One of our most frequently asked questions is, “My hearing aid is broken or is no longer working – should I replace it with a new one, or have it repaired?” The honest answer has to be, “Well, that depends.” It is really an individual decision, and the “right answer” is as individual as the people who ask it.
The first thing to take into account is that all hearing aids – no matter how expensive they were or how well they were crafted – will occasionally begin to work less effectively, or break. They operate, after all, in an atmosphere (your ear canals) that is inhospitable to them because it contains cerumen (ear wax) and moisture. Both moisture and ear wax are normal, but your hearing aids dislike them both. Moisture can damage the fine electronics while wax can ‘gum up’ the inner workings. Over and above the hostile environment, accidental breakage from drops, and wearing away of parts both contribute to declining performance. You should expect that your hearing aids will need repair or replacement at some point. They won’t keep going forever.
One of the things that should most affect your choice to “repair or replace” is whether you like your present hearing aids. If you do (as many wearers of older analog hearing aids do), it may be easier for you to have them fixed rather than switch to newer digital hearing aids with a different set of sound characteristics.
A further thing to consider, obviously, is price – brand new hearing aids may cost thousands of dollars, but repairing your existing aids may cost only a few hundred dollars. This monetary issue can be affected by insurance, however, which in some instances covers new or replacement hearing aids, but will not cover having existing hearing aids repaired.
If you opt to have your hearing aids repaired, another question that arises is, “Should I take them to the clinic I bought them from, or send them to one of the numerous repair labs who advertise on the Internet?” While internet advertisers will try portray your local hearing professional as nothing more than a middle-man, that isn’t true.
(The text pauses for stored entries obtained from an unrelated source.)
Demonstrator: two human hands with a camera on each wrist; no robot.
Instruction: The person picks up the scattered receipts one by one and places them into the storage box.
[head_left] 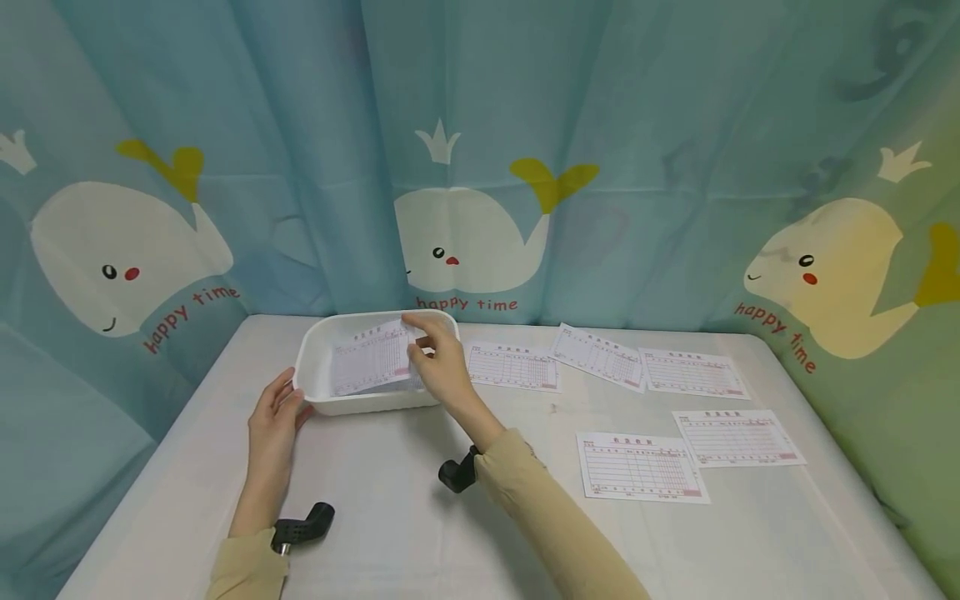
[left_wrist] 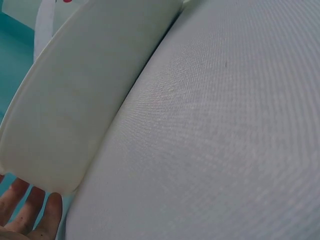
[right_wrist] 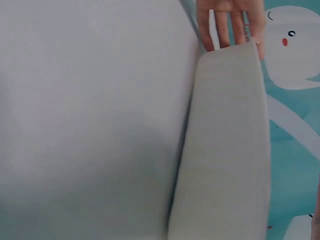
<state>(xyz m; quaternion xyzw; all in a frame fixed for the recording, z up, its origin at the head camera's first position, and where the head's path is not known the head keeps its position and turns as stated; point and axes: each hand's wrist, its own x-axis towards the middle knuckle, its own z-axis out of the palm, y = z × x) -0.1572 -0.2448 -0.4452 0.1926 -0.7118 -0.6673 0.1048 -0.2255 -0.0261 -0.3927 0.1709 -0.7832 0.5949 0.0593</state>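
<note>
R hand (head_left: 442,364) pinches the slip (head_left: 369,358) inside tub (head_left: 360,406), centre-left of frame; L hand (head_left: 272,421) touches tub, fingers fairly straight; prob. placing step, next move calls for gentle release

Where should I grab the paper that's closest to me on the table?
Try pinching the left edge of that paper, coming from its left side. It lies flat on the white table, so only a thin edge is there to lift. The left edge looks free, while its right side meets another paper.
</note>
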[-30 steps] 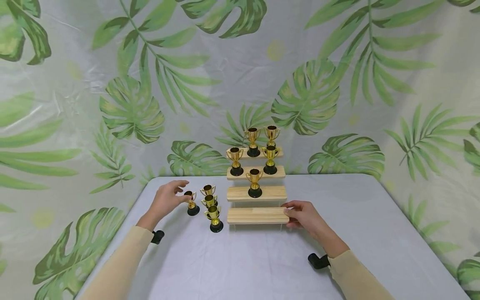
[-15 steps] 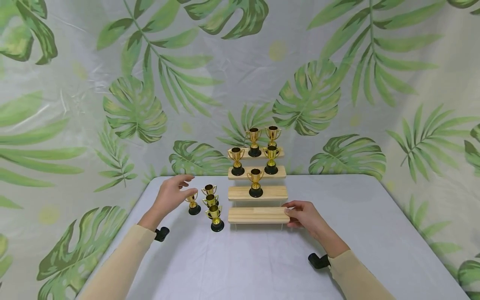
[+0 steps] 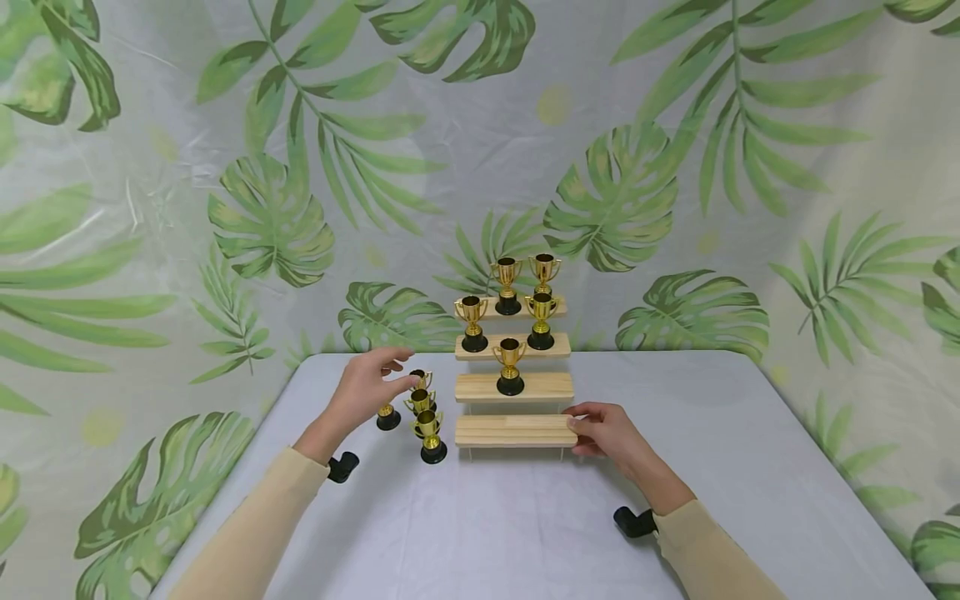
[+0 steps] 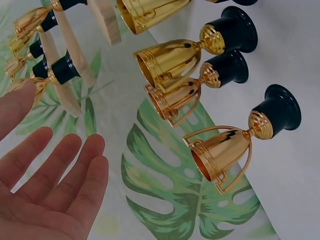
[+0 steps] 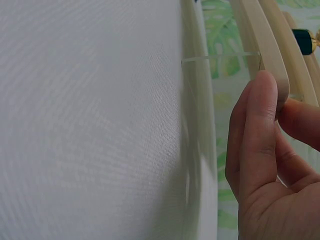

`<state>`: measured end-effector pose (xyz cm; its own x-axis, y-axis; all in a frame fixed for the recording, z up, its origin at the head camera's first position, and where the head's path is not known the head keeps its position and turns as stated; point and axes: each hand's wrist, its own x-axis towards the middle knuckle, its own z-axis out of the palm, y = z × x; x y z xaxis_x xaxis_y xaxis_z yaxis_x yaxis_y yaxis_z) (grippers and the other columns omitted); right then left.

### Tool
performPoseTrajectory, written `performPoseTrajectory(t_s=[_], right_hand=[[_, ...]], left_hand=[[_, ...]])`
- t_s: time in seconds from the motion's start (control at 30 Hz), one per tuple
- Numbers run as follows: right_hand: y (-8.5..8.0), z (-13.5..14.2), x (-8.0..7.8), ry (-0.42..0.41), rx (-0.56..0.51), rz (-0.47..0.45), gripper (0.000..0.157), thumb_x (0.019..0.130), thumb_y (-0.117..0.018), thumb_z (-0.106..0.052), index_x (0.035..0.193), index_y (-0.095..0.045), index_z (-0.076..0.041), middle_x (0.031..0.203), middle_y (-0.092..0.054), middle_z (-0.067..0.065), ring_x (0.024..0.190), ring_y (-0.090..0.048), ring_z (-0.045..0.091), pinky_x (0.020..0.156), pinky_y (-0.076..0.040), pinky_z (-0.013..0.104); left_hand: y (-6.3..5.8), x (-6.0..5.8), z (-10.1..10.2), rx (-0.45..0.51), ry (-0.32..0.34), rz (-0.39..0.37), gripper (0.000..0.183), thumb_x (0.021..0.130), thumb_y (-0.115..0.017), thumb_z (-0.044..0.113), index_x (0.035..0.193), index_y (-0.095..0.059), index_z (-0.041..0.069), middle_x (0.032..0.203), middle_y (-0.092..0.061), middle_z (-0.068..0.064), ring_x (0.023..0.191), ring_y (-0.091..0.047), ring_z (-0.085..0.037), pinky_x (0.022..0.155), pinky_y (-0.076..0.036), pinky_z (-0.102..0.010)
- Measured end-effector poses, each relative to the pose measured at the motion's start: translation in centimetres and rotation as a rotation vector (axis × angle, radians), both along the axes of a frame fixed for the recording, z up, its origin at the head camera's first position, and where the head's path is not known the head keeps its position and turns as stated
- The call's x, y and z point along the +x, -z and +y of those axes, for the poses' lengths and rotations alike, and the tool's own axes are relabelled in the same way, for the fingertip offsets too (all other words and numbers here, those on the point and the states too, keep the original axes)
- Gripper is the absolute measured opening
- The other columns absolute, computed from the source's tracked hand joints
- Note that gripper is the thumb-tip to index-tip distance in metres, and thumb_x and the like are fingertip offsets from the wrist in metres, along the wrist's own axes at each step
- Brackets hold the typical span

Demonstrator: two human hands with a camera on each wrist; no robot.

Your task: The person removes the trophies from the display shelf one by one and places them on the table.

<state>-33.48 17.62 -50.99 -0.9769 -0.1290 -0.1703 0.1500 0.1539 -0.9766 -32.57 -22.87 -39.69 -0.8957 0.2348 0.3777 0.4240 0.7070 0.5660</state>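
My left hand (image 3: 362, 393) hovers with fingers spread and slightly bent over a group of small gold trophy cups on black bases, holding nothing. One trophy (image 3: 387, 418) stands apart on the left, partly hidden by the hand; a line of three, whose front trophy (image 3: 430, 432) is nearest me, stands to its right. In the left wrist view the palm (image 4: 55, 200) faces free air, apart from the separate trophy (image 4: 225, 150). My right hand (image 3: 611, 435) grips the right end of the lowest wooden shelf (image 3: 516, 432) between thumb and fingers, also visible in the right wrist view.
The stepped wooden stand has several tiers on clear supports. Single trophy (image 3: 510, 367) sits on the second tier, two on the third, including the left trophy (image 3: 472, 321), and two on the top tier. A leaf-print curtain (image 3: 480, 167) hangs behind the white-covered table (image 3: 480, 533).
My left hand has moved right, from beside the separate trophy to over the line of three, leaving that trophy standing. The right hand has stayed on the lowest shelf.
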Motion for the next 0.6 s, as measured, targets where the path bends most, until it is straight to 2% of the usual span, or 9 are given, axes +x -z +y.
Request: performPoseTrajectory(t_s=[0.2, 0.33, 0.6], right_hand=[[-0.1, 0.0, 0.1, -0.015, -0.001, 0.009, 0.036, 0.097, -0.068, -0.013, 0.128, -0.062, 0.004, 0.101, -0.061, 0.017, 0.067, -0.065, 0.019, 0.064, -0.061, 0.033], [-0.1, 0.0, 0.1, -0.013, 0.002, 0.002, 0.035, 0.098, -0.068, -0.013, 0.128, -0.062, 0.004, 0.101, -0.062, 0.017, 0.067, -0.066, 0.019, 0.064, -0.061, 0.033], [0.2, -0.1, 0.1, -0.003, -0.001, 0.018, 0.035, 0.097, -0.068, -0.013, 0.127, -0.063, 0.004, 0.100, -0.063, 0.017, 0.067, -0.066, 0.019, 0.063, -0.061, 0.033]], left_hand=[[-0.1, 0.1, 0.9, 0.013, 0.009, -0.002, 0.047, 0.089, -0.080, 0.030, 0.132, -0.067, 0.017, 0.129, -0.066, -0.007, 0.111, -0.065, -0.024, 0.097, -0.052, -0.041], [-0.1, 0.0, 1.6, 0.035, 0.002, -0.018, 0.045, 0.089, -0.080, 0.028, 0.131, -0.067, 0.019, 0.126, -0.067, -0.003, 0.110, -0.066, -0.023, 0.097, -0.052, -0.040], [-0.1, 0.0, 3.2, 0.076, 0.022, -0.019, 0.045, 0.090, -0.079, 0.029, 0.132, -0.067, 0.018, 0.126, -0.067, -0.003, 0.109, -0.067, -0.025, 0.094, -0.054, -0.045]])
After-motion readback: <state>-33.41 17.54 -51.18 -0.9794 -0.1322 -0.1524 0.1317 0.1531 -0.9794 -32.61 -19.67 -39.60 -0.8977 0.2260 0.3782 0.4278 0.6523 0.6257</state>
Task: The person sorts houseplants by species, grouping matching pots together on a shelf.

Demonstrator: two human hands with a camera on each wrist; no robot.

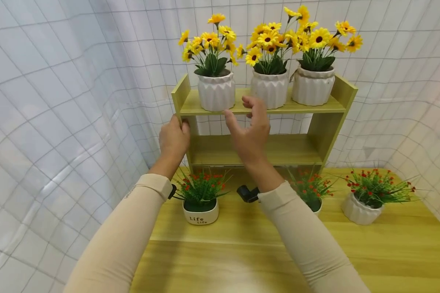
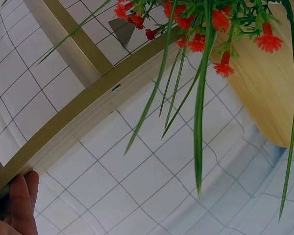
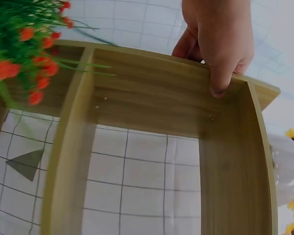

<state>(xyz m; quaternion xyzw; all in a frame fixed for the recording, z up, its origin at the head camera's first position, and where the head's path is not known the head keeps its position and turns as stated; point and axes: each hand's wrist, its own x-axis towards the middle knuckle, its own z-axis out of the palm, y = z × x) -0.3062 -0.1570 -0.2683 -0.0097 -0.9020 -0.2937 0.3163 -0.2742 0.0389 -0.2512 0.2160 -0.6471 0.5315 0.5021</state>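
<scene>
My left grip (image 1: 174, 138) holds the left side panel (image 3: 152, 95) of the wooden shelf (image 1: 324, 134), with the thumb on the inner face. My right grip (image 1: 251, 132) is wide, thumb and fingers apart and slightly bent. It is in front of the top board (image 1: 190, 103), and I cannot tell whether it touches it.

The shelf stands upright toward the back of the counter (image 1: 212, 264). I judge that one-sided force is the main danger: if only the left grip pulls or lifts, the shelf could twist or tilt, and the pots above could slide. I see no rail along the front edge, so they could fall forward. A careless right finger could also push the left white pot (image 1: 216, 91) or the middle white pot (image 1: 269, 89), because both are near.

These two, and the right white pot (image 1: 313, 87), each contain yellow flowers (image 1: 210, 42) with dark leaves. Lower, on the counter, the "Life" planter (image 1: 201, 214) contains grass and red flowers (image 1: 194, 183). A second planter (image 1: 318, 206) with similar flowers is partly hidden by the right sleeve (image 1: 304, 232). Farther right, a ribbed white pot (image 1: 362, 209) contains the same kind. A low forearm could perhaps catch the grass.
</scene>
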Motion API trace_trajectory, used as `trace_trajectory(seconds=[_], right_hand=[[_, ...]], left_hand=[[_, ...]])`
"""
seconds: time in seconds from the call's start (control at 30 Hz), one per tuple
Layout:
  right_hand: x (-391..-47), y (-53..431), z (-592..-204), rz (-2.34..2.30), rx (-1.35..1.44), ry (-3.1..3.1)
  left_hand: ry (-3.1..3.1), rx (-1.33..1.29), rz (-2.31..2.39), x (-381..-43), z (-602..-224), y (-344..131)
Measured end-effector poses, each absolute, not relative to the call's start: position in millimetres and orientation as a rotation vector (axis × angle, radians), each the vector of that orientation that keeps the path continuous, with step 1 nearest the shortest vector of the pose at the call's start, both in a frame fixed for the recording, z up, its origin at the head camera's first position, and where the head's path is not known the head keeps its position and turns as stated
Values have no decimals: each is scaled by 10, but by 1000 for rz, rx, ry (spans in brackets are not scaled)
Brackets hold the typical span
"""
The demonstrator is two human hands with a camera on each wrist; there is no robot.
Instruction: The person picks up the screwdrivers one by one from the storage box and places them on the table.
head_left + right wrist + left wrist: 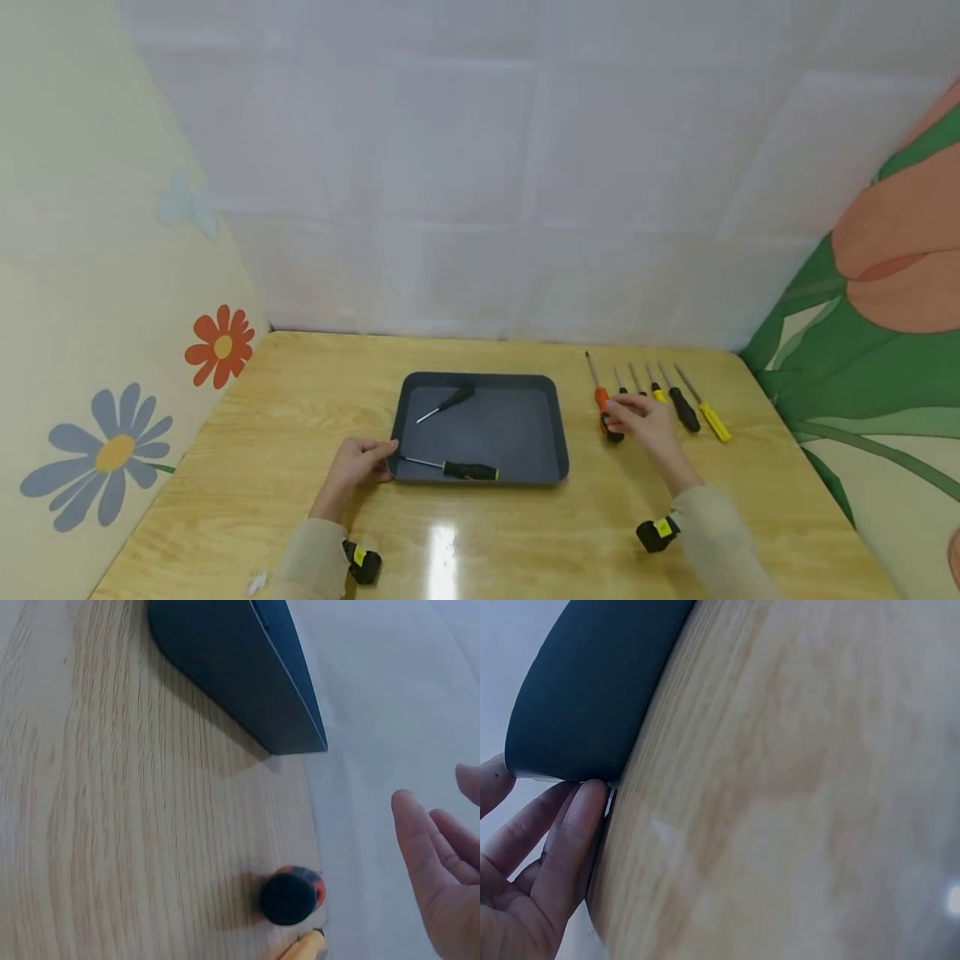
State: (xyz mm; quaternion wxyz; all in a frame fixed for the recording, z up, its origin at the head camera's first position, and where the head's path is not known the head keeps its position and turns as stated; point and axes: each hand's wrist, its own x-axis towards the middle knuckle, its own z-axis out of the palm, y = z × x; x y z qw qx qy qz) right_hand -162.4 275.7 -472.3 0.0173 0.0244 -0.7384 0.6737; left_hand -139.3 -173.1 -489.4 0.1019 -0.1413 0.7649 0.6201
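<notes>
My left hand (pixel 360 462) grips the front left corner of a dark grey tray (pixel 517 433), thumb at the rim and fingers low against its outer side in the left wrist view. Inside the tray lie a black screwdriver (pixel 457 396) towards the back and a black-and-yellow screwdriver (pixel 471 472) along the front wall. My right hand (pixel 651 429) hovers over the handle end of an orange-and-black screwdriver (pixel 602 397), right of the tray. In the right wrist view that hand (pixel 435 859) is apart from the handle, its fingers extended and holding nothing.
Several more screwdrivers lie in a row right of the orange one, among them a black-handled one (pixel 684 410) and a yellow-handled one (pixel 715 422). The wooden table (pixel 525 542) meets a white sheet at the back. A small white object (pixel 257 582) lies near the left sleeve.
</notes>
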Motion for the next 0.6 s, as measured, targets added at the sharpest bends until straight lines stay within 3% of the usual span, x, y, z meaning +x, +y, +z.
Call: trace_trajectory(seconds=[0.2, 0.6], right_hand=[[-1469, 2440, -4421, 1986, -1, -2402], [-1562, 2140, -4317, 2042, 50, -2507]], left_hand=[[2244, -421, 1852, -1362, -4939, -1733], [2286, -420, 1842, -1370, -4939, -1724]])
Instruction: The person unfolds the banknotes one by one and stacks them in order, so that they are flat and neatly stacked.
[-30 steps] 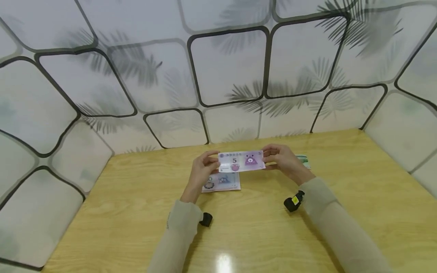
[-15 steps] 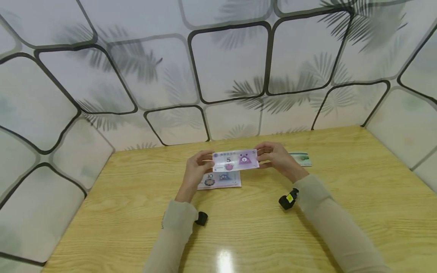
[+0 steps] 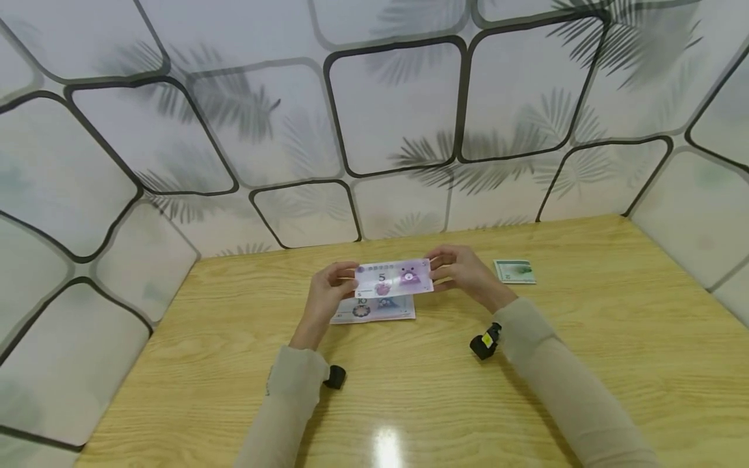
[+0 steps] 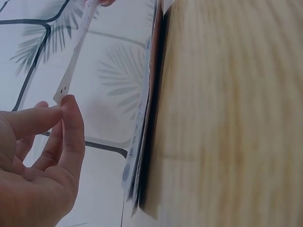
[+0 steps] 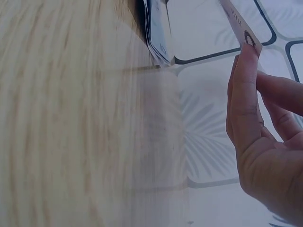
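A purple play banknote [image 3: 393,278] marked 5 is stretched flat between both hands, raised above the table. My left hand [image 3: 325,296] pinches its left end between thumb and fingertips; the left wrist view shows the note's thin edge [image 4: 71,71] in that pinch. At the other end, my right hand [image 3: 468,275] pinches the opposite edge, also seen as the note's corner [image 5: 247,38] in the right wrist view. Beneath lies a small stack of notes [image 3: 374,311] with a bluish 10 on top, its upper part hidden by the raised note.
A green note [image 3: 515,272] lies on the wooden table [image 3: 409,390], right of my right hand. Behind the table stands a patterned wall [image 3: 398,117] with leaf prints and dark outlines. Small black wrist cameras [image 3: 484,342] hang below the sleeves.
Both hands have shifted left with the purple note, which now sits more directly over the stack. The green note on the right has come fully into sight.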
There are many advantages to staying nearby. To begin with, they can figure out if repairs are in fact necessary. Second, they might be able to get the repairs completed on-site decreasing the amount of time you are without your hearing aid. If they do need to ship the hearing aid back to the manufacturer or outside lab for extensive repairs, they will make the process seamless for you and you may even get a better price because they deal in bulk.
If you decide to replace your hearing aid, you’ll have many innovative options to look at since the last time you shopped. More recent digital hearing aids have capabilities that may help your hearing and can be more easily programmed to perform the way you want them to. The answer to the “replace or repair” question is still your responsibility, but hopefully the information we have provided will help you.